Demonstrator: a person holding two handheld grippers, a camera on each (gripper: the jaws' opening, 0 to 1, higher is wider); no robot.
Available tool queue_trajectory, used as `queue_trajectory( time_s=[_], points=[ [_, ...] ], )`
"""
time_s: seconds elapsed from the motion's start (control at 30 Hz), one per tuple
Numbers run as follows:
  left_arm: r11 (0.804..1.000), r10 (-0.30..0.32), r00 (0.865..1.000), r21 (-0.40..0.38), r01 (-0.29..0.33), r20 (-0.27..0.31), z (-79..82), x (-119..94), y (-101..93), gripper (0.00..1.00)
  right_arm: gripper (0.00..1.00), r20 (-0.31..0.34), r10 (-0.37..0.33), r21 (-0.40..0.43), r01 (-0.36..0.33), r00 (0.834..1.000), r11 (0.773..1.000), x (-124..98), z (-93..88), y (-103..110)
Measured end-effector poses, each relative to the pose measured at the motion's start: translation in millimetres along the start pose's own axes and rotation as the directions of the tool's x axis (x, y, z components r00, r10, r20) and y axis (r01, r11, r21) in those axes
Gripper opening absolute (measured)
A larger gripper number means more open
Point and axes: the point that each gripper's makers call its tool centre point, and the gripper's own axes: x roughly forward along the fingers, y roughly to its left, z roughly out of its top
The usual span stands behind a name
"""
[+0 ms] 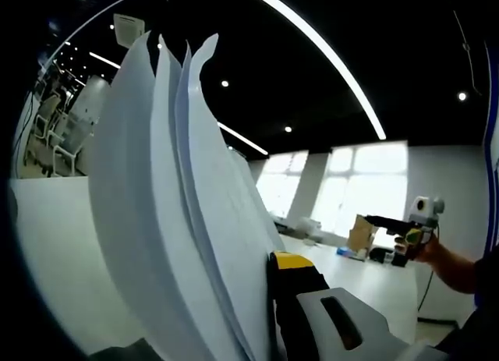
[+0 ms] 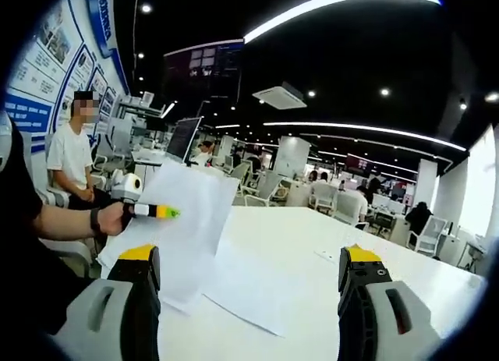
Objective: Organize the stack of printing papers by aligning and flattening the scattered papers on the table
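A sheaf of white printing papers (image 1: 171, 221) stands on edge in the left gripper view, its sheets fanning apart at the top. My left gripper (image 1: 257, 275) is shut on it; one yellow-tipped jaw shows, the other is hidden behind the sheets. In the right gripper view the left gripper (image 2: 160, 212) holds those papers (image 2: 191, 221) lifted over the white table (image 2: 312, 236), and a loose sheet (image 2: 249, 295) lies flat beneath. My right gripper (image 2: 251, 256) is open with nothing between its jaws, a short way off from the papers. It appears far right as the right gripper (image 1: 382, 221).
A cardboard box (image 1: 360, 232) stands on the table's far end by bright windows. Office chairs (image 1: 58, 135) line one side, more chairs (image 2: 265, 191) the other. A person (image 2: 70, 154) sits by the wall posters. A small flat item (image 2: 326, 256) lies on the table.
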Motion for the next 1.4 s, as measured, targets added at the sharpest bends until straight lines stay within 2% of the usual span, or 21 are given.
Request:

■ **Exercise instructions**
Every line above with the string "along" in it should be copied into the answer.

■ **Written reply**
Measured end-effector poses, each relative to the pose measured at the motion's start: translation in millimetres along the start pose's own axes and rotation as the directions of the tool's x axis (x, y, z components r00, r10, r20) and y axis (r01, r11, r21) in those axes
Point and axes: the point that each gripper's makers call its tool centre point, and the gripper's own axes: x roughly forward along the fingers, y roughly to its left, z roughly out of its top

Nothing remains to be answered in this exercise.